-- TASK TO CARRY OUT --
All of the data needs to be printed again, exactly as written.

-- RECORDS PROVIDED --
******************************

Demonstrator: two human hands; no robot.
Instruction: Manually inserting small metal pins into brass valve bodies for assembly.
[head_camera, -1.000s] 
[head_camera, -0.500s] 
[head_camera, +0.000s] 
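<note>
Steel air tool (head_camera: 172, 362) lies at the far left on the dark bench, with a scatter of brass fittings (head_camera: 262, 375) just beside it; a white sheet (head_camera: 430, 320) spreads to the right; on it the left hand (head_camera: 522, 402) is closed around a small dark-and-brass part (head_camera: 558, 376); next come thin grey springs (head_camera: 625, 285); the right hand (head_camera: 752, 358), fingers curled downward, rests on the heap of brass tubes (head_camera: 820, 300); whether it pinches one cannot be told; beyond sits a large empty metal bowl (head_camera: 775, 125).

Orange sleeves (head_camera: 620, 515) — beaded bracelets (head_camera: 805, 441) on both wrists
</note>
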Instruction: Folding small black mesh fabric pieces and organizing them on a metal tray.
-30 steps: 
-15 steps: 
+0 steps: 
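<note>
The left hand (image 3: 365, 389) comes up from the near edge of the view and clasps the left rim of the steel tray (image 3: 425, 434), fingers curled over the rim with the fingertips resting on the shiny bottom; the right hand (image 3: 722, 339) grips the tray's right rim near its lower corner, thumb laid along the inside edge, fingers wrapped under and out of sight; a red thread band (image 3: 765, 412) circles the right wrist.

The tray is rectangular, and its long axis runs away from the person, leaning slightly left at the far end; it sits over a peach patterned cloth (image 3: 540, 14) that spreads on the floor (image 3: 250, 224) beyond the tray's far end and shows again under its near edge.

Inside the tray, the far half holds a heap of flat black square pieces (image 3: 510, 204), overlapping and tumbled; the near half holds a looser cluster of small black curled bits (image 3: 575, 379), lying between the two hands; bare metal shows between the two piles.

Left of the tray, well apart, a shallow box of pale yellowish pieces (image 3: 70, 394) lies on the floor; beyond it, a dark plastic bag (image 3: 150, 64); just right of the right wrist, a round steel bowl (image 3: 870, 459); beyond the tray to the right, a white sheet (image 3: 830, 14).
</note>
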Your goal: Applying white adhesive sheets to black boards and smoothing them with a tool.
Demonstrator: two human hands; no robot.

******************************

-- SOLUTION FOR THIS PROBLEM --
Demonstrator: two human hands; no robot.
Instruction: Manually inserting small metal pins into brass valve bodies for assembly.
[head_camera, -1.000s] 
[head_camera, -0.500s] 
[head_camera, +0.000s] 
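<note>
Steel air tool (head_camera: 172, 362) lies at the far left on the dark bench, with a scatter of brass fittings (head_camera: 262, 375) just beside it; a white sheet (head_camera: 430, 320) spreads to the right; on it the left hand (head_camera: 522, 402) is closed around a small dark-and-brass part (head_camera: 558, 376); next come thin grey springs (head_camera: 625, 285); the right hand (head_camera: 752, 358), fingers curled downward, rests on the heap of brass tubes (head_camera: 820, 300); whether it pinches one cannot be told; beyond sits a large empty metal bowl (head_camera: 775, 125).

Orange sleeves (head_camera: 620, 515) — beaded bracelets (head_camera: 805, 441) on both wrists
</note>
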Instruction: Folding small black mesh fabric pieces and organizing them on a metal tray.
-30 steps: 
-15 steps: 
+0 steps: 
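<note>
The left hand (image 3: 365, 389) comes up from the near edge of the view and clasps the left rim of the steel tray (image 3: 425, 434), fingers curled over the rim with the fingertips resting on the shiny bottom; the right hand (image 3: 722, 339) grips the tray's right rim near its lower corner, thumb laid along the inside edge, fingers wrapped under and out of sight; a red thread band (image 3: 765, 412) circles the right wrist.

The tray is rectangular, and its long axis runs away from the person, leaning slightly left at the far end; it sits over a peach patterned cloth (image 3: 540, 14) that spreads on the floor (image 3: 250, 224) beyond the tray's far end and shows again under its near edge.

Inside the tray, the far half holds a heap of flat black square pieces (image 3: 510, 204), overlapping and tumbled; the near half holds a looser cluster of small black curled bits (image 3: 575, 379), lying between the two hands; bare metal shows between the two piles.

Left of the tray, well apart, a shallow box of pale yellowish pieces (image 3: 70, 394) lies on the floor; beyond it, a dark plastic bag (image 3: 150, 64); just right of the right wrist, a round steel bowl (image 3: 870, 459); beyond the tray to the right, a white sheet (image 3: 830, 14).
</note>
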Your goal: Applying white adhesive sheets to black boards and smoothing them with a tool.
Demonstrator: two human hands; no robot.

No more is needed for this exercise.